§ **Work task**: Could you return every line of the material that contains the word "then"?

════

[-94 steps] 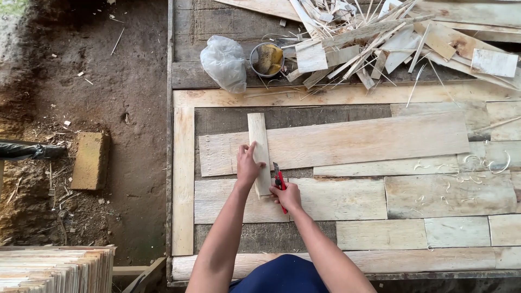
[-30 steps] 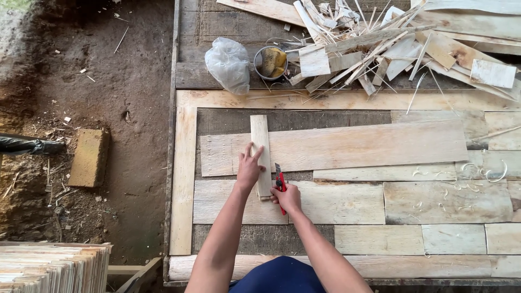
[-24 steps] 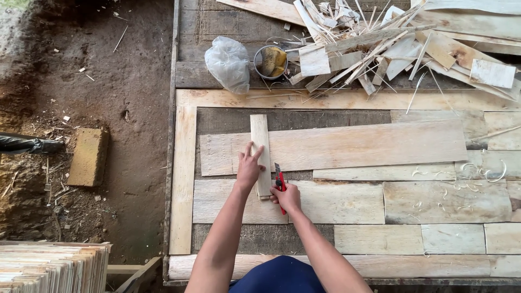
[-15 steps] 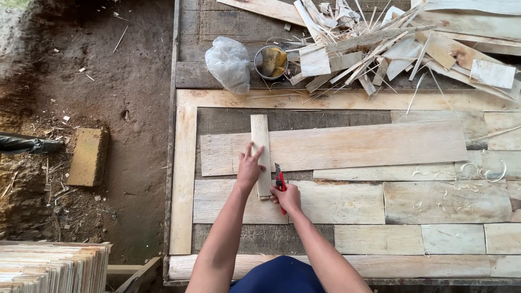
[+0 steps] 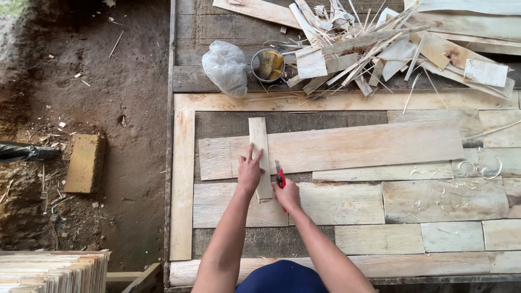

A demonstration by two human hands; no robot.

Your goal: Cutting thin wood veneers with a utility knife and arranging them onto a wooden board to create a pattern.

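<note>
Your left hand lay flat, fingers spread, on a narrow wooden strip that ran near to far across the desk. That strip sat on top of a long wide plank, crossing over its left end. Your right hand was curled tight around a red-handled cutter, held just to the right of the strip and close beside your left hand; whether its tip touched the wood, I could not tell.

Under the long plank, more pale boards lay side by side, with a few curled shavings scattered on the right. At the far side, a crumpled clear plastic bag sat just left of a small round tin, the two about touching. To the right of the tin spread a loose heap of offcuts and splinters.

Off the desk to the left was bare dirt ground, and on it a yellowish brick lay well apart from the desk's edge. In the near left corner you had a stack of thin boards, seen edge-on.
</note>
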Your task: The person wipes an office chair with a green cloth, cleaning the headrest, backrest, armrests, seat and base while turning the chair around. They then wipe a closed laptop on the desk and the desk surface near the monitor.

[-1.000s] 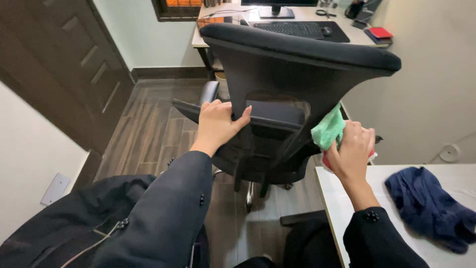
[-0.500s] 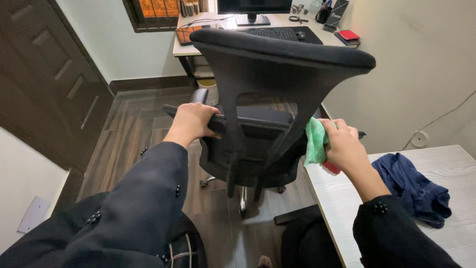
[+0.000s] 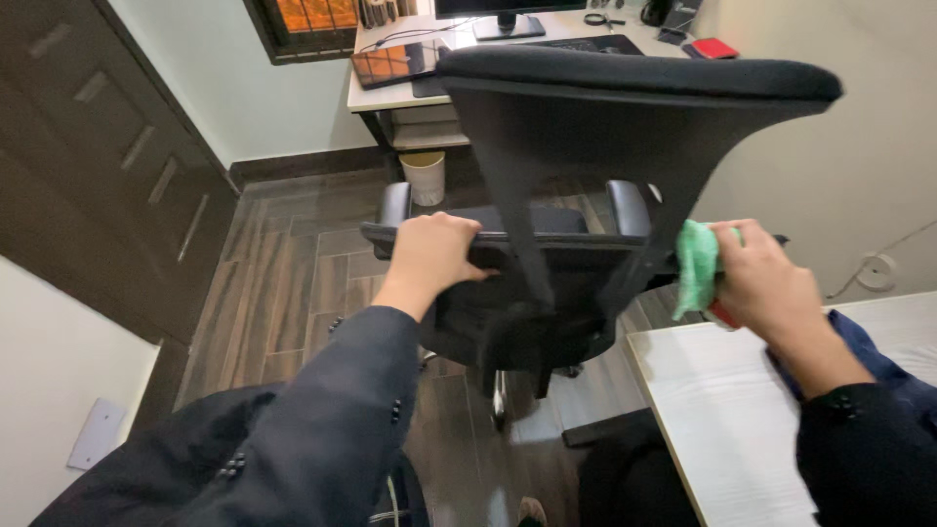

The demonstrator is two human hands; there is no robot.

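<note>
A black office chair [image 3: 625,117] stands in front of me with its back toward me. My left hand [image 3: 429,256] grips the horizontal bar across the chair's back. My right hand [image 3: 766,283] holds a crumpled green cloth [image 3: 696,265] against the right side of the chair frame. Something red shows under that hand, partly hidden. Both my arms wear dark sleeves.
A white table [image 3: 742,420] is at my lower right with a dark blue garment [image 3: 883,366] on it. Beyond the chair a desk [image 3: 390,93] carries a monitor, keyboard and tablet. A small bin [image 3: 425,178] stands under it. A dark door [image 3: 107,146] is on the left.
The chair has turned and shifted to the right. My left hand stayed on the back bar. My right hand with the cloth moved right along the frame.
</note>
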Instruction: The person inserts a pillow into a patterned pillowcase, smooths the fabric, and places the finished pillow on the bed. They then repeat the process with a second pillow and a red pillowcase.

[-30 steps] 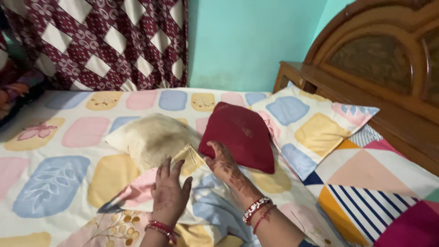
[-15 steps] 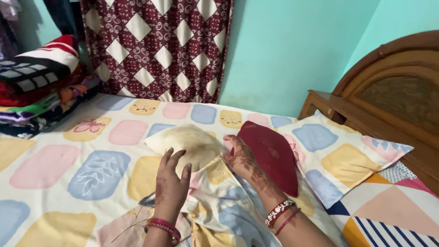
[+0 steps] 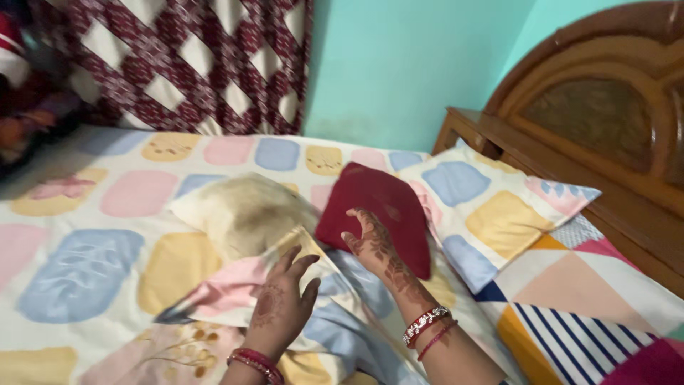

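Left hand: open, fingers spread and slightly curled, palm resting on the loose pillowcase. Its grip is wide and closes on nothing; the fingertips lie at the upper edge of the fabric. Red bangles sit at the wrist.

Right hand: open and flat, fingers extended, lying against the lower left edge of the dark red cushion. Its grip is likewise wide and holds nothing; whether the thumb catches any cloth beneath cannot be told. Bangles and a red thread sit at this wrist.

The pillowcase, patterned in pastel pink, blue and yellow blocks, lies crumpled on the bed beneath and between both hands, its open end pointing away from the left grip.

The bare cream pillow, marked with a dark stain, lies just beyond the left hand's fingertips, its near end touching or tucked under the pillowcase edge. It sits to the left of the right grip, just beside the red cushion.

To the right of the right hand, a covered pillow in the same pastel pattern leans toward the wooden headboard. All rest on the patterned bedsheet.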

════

§ **Output of the exercise**:
Your task: The person wipes an office chair with a green cloth, cleaning the headrest, backrest, armrests, seat and base while turning the chair around. They then wipe a closed laptop on the desk and the desk surface near the monitor.
Instruction: The person inserts a pillow into a patterned pillowcase, smooths the fabric, and places the finished pillow on the bed. They then repeat the process with a second pillow and a red pillowcase.

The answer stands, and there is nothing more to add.